▸ **Extracted data entries**
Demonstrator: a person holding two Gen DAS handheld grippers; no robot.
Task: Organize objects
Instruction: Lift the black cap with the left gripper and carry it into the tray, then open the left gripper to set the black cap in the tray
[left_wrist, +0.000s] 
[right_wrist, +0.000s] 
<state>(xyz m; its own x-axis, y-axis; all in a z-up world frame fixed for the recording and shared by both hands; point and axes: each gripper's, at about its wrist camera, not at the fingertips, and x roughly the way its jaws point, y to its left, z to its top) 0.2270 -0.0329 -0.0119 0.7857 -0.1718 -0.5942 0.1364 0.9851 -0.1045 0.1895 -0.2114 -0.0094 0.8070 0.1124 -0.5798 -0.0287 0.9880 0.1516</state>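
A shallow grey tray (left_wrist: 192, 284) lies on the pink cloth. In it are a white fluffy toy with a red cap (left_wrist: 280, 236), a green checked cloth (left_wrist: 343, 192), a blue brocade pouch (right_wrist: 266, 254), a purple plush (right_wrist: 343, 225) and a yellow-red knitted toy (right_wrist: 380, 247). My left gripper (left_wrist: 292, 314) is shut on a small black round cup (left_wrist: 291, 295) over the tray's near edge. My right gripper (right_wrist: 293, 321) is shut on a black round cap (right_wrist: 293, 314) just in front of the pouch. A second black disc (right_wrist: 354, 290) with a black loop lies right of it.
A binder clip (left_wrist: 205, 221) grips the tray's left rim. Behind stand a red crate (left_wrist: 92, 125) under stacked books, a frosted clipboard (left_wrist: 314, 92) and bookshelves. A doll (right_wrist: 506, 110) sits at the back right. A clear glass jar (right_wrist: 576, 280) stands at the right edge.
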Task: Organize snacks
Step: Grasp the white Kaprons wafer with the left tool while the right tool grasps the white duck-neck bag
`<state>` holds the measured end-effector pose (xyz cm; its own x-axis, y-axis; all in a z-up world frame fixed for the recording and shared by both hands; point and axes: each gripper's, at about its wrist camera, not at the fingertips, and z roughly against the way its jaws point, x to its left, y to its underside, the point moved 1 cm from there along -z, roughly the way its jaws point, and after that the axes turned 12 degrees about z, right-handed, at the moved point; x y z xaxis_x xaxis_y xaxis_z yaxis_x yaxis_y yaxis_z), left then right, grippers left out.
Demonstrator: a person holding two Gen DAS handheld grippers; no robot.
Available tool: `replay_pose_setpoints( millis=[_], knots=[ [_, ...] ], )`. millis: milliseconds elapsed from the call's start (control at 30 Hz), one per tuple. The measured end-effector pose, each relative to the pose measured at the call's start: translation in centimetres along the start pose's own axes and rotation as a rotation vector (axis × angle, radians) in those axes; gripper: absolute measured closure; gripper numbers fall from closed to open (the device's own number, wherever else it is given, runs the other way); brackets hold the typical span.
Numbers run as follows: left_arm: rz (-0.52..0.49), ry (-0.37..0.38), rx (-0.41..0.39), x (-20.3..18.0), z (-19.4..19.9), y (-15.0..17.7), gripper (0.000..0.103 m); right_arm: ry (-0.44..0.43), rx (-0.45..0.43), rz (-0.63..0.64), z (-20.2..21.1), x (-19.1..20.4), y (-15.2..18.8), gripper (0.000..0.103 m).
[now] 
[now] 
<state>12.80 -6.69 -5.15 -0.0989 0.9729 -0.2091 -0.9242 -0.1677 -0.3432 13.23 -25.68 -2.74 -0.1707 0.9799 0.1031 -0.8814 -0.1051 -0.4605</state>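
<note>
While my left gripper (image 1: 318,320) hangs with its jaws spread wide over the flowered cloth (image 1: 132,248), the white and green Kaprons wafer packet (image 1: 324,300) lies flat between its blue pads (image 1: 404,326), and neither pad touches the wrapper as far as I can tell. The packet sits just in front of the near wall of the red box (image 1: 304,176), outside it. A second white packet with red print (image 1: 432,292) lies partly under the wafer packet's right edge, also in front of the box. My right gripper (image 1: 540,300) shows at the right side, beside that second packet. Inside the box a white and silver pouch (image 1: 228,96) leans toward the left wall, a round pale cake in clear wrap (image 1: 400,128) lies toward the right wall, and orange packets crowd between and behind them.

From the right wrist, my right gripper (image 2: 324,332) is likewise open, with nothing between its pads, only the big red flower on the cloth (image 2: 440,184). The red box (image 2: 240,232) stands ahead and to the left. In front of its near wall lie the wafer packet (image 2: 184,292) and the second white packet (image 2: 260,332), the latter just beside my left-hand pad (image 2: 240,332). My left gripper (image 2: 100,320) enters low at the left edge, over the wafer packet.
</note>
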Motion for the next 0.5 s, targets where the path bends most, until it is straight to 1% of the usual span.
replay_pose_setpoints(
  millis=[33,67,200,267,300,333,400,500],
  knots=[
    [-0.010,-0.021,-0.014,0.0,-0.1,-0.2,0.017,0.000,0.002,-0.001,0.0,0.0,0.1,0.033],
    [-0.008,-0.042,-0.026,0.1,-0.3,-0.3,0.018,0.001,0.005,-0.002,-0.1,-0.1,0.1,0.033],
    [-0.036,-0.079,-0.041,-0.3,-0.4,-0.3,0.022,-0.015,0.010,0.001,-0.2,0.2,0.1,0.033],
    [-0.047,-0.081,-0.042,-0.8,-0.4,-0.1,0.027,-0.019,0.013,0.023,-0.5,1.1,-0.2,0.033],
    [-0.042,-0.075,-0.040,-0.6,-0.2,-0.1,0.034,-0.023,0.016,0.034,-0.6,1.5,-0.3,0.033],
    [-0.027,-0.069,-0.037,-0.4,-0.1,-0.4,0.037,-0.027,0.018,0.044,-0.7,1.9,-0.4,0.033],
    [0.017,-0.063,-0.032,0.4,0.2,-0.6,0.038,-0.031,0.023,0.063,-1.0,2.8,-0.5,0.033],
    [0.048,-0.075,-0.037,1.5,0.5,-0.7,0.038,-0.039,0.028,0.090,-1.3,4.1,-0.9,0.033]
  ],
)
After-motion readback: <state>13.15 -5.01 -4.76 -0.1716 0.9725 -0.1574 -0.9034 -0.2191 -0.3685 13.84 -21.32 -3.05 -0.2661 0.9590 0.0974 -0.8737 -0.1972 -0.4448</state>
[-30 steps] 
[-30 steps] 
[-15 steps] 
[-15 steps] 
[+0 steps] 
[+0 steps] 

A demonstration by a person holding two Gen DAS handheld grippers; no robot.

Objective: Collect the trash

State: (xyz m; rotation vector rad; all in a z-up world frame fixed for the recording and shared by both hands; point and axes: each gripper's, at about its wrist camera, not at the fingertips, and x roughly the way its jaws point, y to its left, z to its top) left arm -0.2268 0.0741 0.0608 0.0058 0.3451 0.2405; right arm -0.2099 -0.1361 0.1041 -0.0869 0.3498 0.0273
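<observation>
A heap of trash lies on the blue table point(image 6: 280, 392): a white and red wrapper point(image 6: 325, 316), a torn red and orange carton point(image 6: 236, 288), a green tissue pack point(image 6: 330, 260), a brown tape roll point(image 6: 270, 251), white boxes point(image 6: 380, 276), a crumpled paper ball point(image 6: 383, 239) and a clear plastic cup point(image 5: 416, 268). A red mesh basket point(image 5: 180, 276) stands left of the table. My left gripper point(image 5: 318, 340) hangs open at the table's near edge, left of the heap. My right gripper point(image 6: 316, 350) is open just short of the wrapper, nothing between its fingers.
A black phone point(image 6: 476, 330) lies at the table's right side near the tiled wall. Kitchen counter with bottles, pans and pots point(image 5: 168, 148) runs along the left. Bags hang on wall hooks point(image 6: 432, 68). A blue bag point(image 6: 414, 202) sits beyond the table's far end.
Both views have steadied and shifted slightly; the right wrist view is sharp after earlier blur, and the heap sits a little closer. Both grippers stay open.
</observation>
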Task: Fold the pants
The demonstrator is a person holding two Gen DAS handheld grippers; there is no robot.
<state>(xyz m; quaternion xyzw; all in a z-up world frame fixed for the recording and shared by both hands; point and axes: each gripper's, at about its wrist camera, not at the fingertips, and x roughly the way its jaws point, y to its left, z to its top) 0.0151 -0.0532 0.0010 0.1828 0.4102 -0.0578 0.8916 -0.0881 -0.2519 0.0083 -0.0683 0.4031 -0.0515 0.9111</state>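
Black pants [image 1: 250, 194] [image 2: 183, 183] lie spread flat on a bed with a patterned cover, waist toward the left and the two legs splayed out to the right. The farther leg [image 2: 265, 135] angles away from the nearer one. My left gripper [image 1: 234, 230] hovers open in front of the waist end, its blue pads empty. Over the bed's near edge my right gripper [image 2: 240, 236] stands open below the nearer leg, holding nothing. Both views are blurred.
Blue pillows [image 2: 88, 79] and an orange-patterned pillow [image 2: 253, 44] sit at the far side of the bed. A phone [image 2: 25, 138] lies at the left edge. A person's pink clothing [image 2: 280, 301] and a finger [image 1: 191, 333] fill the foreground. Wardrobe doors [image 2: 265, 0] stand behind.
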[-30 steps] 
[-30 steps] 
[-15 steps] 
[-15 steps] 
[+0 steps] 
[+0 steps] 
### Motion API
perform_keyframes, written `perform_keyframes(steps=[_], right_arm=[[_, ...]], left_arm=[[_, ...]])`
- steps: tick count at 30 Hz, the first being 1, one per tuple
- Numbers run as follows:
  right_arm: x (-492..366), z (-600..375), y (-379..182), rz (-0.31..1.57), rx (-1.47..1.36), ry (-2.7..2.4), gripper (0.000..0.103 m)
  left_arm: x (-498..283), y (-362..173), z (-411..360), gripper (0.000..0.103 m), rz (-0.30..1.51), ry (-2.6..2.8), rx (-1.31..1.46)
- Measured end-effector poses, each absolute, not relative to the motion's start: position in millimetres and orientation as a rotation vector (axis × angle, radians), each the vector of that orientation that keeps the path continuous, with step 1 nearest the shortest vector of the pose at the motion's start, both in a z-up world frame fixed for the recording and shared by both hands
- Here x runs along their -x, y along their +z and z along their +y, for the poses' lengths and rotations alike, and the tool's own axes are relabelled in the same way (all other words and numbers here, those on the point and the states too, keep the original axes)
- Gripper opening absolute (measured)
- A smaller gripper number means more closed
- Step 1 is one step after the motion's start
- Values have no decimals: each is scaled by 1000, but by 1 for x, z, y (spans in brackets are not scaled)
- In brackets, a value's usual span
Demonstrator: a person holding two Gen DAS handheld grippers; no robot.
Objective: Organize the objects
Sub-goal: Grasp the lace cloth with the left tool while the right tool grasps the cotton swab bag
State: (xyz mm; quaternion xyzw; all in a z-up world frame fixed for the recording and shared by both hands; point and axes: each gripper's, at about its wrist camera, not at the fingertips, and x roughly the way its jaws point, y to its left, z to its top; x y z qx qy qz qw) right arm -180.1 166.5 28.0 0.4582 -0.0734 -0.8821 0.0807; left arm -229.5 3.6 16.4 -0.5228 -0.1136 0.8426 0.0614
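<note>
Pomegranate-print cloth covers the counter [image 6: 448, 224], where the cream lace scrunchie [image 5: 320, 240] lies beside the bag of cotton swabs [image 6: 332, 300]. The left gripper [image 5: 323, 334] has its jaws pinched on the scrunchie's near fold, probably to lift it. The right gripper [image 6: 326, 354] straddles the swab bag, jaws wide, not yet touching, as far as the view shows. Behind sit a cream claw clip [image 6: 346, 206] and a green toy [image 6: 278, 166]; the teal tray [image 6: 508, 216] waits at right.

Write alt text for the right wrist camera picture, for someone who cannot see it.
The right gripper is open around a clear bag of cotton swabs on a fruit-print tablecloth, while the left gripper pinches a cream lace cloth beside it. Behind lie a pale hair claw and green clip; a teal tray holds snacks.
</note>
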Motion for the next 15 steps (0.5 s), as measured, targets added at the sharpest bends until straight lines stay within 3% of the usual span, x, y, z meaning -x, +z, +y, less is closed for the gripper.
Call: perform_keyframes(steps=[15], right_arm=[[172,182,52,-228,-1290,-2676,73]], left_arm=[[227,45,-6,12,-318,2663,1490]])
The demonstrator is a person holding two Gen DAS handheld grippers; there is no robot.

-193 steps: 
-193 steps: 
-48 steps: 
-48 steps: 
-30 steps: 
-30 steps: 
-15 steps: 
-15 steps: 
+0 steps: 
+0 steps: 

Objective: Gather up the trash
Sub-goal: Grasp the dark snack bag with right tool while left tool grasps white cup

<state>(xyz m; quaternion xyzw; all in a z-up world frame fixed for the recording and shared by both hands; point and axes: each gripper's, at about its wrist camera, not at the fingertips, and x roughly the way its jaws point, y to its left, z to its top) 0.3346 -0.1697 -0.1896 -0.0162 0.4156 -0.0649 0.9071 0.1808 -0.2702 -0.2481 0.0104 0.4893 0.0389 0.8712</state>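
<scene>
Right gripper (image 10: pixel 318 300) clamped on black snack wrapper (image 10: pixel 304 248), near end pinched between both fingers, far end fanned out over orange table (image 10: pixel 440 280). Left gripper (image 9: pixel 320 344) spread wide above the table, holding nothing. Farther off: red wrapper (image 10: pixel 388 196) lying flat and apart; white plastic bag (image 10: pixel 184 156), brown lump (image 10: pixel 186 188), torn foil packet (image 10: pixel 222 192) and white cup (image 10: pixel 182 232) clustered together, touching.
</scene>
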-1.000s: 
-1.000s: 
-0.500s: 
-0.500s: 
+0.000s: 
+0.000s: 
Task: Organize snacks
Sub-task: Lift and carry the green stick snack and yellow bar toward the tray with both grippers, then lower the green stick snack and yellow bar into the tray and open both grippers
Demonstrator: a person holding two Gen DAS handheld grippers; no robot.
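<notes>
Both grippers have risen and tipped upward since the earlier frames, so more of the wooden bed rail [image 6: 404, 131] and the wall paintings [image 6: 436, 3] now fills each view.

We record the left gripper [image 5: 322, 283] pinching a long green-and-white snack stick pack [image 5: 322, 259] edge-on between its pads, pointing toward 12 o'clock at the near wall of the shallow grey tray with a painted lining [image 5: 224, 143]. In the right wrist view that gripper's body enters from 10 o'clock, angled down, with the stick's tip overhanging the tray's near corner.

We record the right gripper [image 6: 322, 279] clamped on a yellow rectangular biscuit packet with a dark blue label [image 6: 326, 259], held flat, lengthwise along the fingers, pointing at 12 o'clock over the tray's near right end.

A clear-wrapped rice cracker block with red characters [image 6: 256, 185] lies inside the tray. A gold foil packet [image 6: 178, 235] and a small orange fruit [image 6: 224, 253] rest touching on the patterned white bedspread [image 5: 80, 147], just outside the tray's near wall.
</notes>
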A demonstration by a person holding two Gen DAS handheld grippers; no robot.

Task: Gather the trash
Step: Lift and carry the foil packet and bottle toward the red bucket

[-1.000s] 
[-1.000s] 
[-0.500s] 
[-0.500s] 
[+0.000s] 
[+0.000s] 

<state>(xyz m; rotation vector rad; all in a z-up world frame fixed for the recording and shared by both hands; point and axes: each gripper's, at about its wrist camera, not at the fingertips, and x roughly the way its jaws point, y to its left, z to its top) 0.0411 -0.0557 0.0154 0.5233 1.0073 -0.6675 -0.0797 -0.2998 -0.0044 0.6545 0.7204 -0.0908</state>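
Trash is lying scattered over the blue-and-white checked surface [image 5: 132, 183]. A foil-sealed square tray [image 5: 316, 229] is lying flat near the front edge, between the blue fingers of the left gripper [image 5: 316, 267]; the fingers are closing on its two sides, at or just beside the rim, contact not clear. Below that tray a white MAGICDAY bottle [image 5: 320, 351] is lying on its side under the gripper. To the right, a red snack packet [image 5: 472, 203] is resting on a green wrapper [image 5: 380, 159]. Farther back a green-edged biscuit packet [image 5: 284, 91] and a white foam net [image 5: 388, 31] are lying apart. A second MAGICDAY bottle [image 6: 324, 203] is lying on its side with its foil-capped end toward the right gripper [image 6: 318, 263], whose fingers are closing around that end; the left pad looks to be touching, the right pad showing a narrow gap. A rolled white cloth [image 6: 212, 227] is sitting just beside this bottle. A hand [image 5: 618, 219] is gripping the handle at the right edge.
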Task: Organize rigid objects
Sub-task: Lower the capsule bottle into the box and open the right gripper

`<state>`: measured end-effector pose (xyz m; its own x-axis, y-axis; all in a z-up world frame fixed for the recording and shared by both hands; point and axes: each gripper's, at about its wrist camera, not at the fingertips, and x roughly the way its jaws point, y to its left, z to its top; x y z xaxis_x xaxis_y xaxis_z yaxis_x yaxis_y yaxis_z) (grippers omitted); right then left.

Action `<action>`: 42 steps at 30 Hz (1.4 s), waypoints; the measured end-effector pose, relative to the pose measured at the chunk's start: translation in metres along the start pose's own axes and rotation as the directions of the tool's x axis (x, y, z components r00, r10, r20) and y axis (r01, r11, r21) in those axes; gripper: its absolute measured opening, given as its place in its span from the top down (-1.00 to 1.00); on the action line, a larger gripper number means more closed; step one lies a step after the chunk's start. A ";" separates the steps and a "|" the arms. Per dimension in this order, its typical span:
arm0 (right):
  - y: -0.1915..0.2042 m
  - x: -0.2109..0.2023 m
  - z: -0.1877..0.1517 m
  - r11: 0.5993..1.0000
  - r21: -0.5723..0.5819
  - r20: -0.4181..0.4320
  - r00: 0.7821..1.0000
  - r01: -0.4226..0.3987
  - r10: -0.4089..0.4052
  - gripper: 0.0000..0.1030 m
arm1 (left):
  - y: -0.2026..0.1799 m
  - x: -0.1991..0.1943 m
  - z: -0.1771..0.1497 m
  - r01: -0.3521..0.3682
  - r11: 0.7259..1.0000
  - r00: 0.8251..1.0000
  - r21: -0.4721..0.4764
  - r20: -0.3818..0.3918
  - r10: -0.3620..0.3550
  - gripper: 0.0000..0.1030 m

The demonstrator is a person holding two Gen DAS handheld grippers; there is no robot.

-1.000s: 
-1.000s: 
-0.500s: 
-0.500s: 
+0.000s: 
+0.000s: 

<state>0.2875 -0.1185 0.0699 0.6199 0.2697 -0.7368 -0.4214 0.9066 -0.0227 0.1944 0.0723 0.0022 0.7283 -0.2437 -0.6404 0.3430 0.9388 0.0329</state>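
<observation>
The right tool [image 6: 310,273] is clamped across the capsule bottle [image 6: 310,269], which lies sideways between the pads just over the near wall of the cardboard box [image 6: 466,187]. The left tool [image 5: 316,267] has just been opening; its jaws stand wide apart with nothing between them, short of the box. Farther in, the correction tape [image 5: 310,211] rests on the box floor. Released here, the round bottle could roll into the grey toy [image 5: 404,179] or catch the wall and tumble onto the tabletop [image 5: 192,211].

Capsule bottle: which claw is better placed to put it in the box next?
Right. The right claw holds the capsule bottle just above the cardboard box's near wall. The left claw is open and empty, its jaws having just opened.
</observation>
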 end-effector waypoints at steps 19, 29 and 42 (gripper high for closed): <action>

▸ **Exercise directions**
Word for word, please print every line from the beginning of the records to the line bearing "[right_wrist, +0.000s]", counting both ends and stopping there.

▸ **Answer**
Demonstrator: a person holding two Gen DAS handheld grippers; no robot.
Task: Organize objects
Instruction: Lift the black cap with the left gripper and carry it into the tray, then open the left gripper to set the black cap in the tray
[left_wrist, +0.000s] 
[right_wrist, +0.000s] 

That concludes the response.